Freedom Has A Christian Basis

But there is another angle of approach which we do not take as often as we might. It is simply the practical one of reminding people who enjoy the blessings of human freedom that they owe this blessing primarily to the Christian Faith, and if they are concerned to help make the world a good place for their descendants, they had better ask what shall be its spiritual climate. From whence shall we find sufficient inward force to stand against the barbarism and inhumanity and tyranny and slavery that have arisen in our time? Military defense, industrial strength, political and diplomatic adroitness are necessary and important; but they do not have in themselves enough of a worldview to stand against the godless and materialistic view of the world which is rampant about us.

There are a great many people today who find in some kind of Naturalism or enlightened Humanism all the explanation they need, in friends and family and culture all the solace they need, in some creative interests and work all the dynamic they need.
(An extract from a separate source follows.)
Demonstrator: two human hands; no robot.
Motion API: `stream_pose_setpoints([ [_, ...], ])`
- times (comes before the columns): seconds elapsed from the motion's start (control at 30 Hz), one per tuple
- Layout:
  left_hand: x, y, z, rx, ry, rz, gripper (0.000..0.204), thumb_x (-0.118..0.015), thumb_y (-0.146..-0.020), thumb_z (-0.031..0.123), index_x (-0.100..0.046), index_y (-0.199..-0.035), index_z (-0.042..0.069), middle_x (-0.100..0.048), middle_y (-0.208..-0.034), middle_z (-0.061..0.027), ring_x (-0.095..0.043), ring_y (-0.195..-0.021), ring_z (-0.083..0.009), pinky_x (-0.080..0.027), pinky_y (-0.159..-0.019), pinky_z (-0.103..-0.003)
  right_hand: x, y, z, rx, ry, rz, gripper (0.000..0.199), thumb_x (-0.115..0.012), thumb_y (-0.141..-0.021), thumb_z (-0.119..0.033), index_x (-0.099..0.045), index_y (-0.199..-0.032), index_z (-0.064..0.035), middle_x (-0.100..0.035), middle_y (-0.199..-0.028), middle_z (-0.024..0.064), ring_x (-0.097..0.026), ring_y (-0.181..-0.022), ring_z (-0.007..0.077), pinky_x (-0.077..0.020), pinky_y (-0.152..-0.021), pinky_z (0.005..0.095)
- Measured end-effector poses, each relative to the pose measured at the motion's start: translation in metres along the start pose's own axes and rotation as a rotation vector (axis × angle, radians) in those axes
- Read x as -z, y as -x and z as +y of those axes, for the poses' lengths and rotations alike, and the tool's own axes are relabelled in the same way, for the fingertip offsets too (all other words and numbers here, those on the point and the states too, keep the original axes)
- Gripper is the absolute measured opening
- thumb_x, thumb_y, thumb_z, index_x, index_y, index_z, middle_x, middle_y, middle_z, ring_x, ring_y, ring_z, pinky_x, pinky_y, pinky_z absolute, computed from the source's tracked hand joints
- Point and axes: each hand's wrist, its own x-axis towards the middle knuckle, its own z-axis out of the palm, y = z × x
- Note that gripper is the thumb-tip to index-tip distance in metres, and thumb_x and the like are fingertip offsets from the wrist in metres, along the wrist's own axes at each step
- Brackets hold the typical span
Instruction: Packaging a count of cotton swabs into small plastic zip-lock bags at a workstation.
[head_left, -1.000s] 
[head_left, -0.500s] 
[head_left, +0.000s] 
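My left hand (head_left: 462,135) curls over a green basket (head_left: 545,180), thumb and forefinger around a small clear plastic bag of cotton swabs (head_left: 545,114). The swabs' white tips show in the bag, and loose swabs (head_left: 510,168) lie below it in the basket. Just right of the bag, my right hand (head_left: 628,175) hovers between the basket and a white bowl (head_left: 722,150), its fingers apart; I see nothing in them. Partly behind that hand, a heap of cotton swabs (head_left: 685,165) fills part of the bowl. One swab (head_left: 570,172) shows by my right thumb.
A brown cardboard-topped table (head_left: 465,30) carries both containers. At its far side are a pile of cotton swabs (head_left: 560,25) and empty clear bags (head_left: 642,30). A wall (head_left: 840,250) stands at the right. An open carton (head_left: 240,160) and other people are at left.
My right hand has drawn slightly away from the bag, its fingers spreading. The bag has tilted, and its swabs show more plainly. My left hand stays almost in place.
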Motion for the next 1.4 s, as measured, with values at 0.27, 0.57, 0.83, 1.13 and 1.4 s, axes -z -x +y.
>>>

They may be young, well, happily married and reasonably successful. No appeal of personal need may reach them at the moment. But there will come a day when some deeper awareness of need will arise, when life will carry them through some dark valley of sorrow or of suffering. Must we wait till this time before we can expect them to wake up?

Sometimes this will be true. But there is a way into their hearts and minds that we have too seldom tried. It is the simple, practical approach of (1) reminding them whence came our chief blessings, especially freedom; and (2) asking them which way they want the world to go in the future. Jacques Maritain says that “States will be obliged to make a choice for or against the Gospel. They will be shaped either by the totalitarian spirit or by the Christian spirit.”

I find this appeal almost unknown by many educated people. They still persist in thinking that some people are weak and need religion, while others (like themselves) are strong and do not need it. Such paltry private considerations loom very small when you ask in which direction the world is going. Such people take for granted the freedom and other characteristic blessings which we enjoy in the western world, as if they were natural rights, not privileges, and were to be found quite easily. They have forgotten, or never known, how scarce a thing freedom has been, how rare in all human annals. They have not learned that the real centerpiece of the West is Christianity; nor have they considered that, if we would continue to enjoy the fruits of freedom, we had better look to the roots of faith. Shall there be less freedom, or more of it, in the world in which our children are growing? Are we using up our freedom as prodigally as we are using our water supply? If faith is the root, of which freedom is the fruit, it is high time we warned people that their legitimate human interests may very well be directly involved with the success of the Christian enterprise.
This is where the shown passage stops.